Une dizaine de minutes plus tard, un bruissement sec résonna dans la cheminée. Une silhouette haute et droite en sortit dans un nuage de suie légère.

— Je sais que j'ai demandé à Potter de se rendre au Ministère… mais je voulais m'assurer moi-même que tout allait bien, dit le professeur McGonagall.

Draco se redressa à moitié, surpris. — Professeur… ? murmura-t-il. Il ne savait pas s'il devait être sur la défensive ou touché. Elle l'observa un moment, le visage impassible mais les yeux pleins d'une fatigue ancienne. Une partie de lui redevenait élève sous ce regard-là.

— Vous étiez mon élève, Monsieur Malefoy. Et même si je n'ai pas toujours compris vos choix… je n'ai jamais cru que vous étiez perdu.

Elle marqua une pause. Puis ajouta plus doucement :

— Dumbledore disait toujours que Poudlard resterait ouverte à ceux qui ont besoin de revenir. C'est encore vrai.

Elle déposa un pli sur la table, presque comme un détail oublié.

Un silence s'installa. McGonagall soutint le regard de Draco un bref instant. Quelque chose de plus personnel flottait dans l'air, comme un accord tacite.

— Mme Pince songe à prendre sa retraite. Elle dit qu'il lui faudrait quelqu'un qui sache respecter le silence… et le remplir intelligemment.

Elle marqua une pause, puis ajouta, presque en s'éloignant :

— Et elle a même dit que vous aviez autrefois un respect suspect pour les livres, malgré votre sale caractère, ajouta-t-elle, l'ombre d'un sourire au coin des lèvres.

Elle inclina simplement la tête, puis disparut dans la cheminée, sans attendre de réponse.

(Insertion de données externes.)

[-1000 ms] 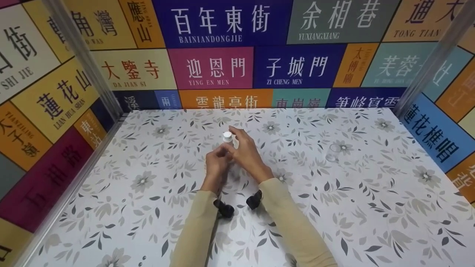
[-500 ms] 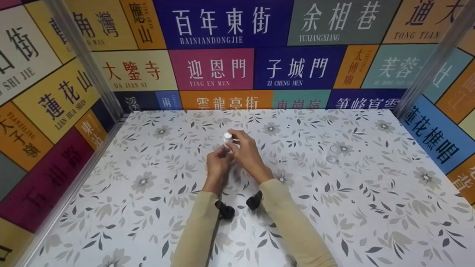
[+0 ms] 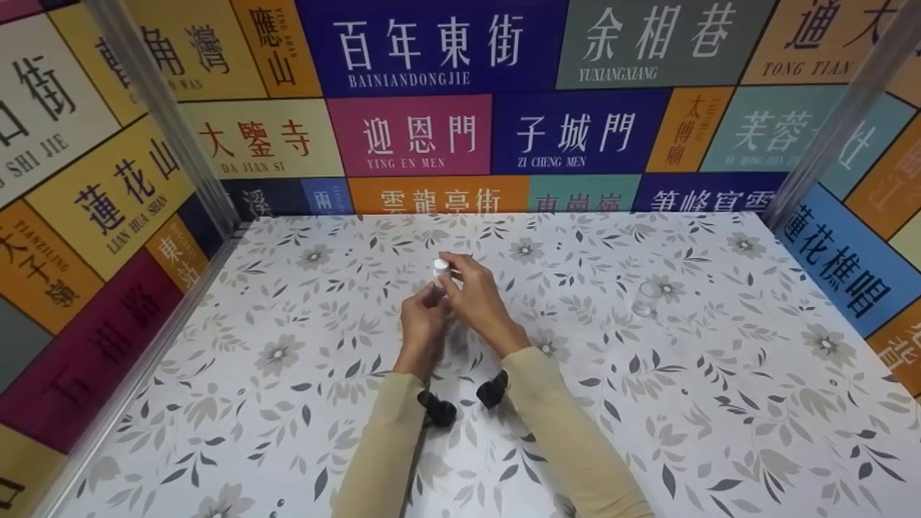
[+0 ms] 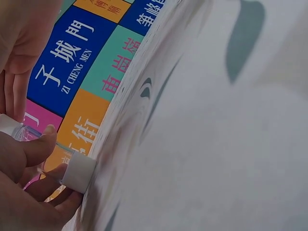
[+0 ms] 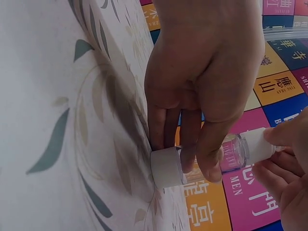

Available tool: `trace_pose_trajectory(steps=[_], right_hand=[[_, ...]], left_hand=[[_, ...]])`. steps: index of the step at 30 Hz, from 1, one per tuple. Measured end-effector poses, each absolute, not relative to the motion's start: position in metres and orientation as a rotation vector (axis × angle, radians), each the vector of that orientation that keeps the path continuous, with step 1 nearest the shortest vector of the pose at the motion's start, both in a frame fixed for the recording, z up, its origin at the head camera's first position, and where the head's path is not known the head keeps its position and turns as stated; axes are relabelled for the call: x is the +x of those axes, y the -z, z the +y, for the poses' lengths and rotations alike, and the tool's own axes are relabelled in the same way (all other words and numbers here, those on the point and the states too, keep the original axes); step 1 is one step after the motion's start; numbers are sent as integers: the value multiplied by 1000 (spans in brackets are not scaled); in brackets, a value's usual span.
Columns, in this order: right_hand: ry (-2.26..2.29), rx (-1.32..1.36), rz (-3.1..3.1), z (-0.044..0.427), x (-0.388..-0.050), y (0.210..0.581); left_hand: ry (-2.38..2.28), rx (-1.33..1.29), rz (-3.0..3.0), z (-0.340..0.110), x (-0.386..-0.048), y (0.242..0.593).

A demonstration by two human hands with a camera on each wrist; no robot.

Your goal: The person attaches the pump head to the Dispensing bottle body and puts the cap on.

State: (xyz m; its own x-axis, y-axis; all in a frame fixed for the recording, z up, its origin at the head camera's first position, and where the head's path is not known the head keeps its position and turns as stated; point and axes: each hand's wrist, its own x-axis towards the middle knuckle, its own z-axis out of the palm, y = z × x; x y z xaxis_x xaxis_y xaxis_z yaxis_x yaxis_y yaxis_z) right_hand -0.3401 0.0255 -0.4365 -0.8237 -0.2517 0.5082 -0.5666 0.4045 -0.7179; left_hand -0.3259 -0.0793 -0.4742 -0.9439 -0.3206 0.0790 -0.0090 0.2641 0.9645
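A small clear bottle with a white cap on top [image 3: 441, 265] and a white base [image 5: 166, 167] stands upright on the table. My left hand [image 3: 421, 324] grips its clear body low down, thumb and fingers on opposite sides. Fingers of my right hand [image 3: 478, 298] pinch the bottle's upper end at the cap, clearly seen at the right edge of the right wrist view. In the left wrist view, the white base [image 4: 79, 172] touches the tabletop. Whether the cap is loose cannot be told, and fingers cover much of the body.
A clear glass-like cup [image 3: 646, 298] stands on the right of the flower-patterned table [image 3: 719, 403]. Colourful panels [image 3: 410, 133] with printed characters rise behind and at both sides. A black wrist camera [image 3: 437, 410] sits on each forearm.
The right thumb and fingers have come in from beside the bottle to the cap. The left hand has shifted very slightly. The bottle and the cup stay in place.
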Motion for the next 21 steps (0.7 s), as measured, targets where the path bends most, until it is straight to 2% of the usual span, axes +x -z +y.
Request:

Draco resta un moment figé. Le pli sur la table n'était pas qu'une invitation. C'était une porte entrouverte. Potty sauta sur la table, renifla brièvement le pli, puis s'y coucha comme pour le garder. Comme s'il savait.

Et dans son ventre, quelque chose vibrait encore à l'évocation de Poudlard. Non plus comme un lieu figé, mais comme un possible. Une trace de foyer. Une trace de lui.

Travailler là où tout avait commencé. Pour réparer. Pour respirer autrement.